EXERCISE: Without the pictures, repeat the listing character for character.

SOURCE MATERIAL:

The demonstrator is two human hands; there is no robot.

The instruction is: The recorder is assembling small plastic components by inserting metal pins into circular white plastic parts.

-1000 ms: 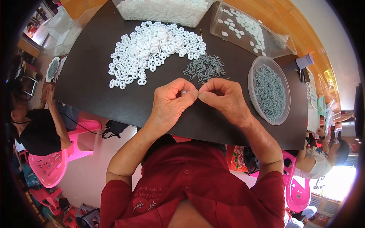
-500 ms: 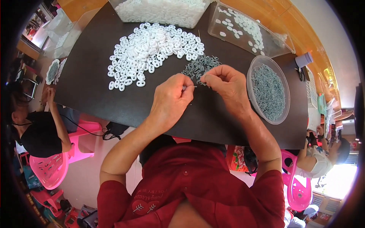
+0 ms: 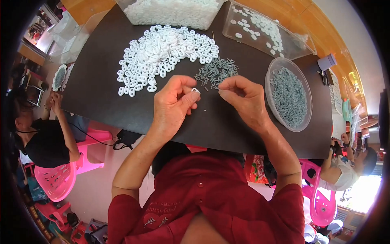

RESULT OF THIS TASK:
The demonstrator is two human hands; there is no robot.

The instruction is: The recorder is assembling small plastic components by inserting metal pins into circular white plastic parts.

-1000 ms: 
-500 ms: 
+0 ms: 

The full answer has been given.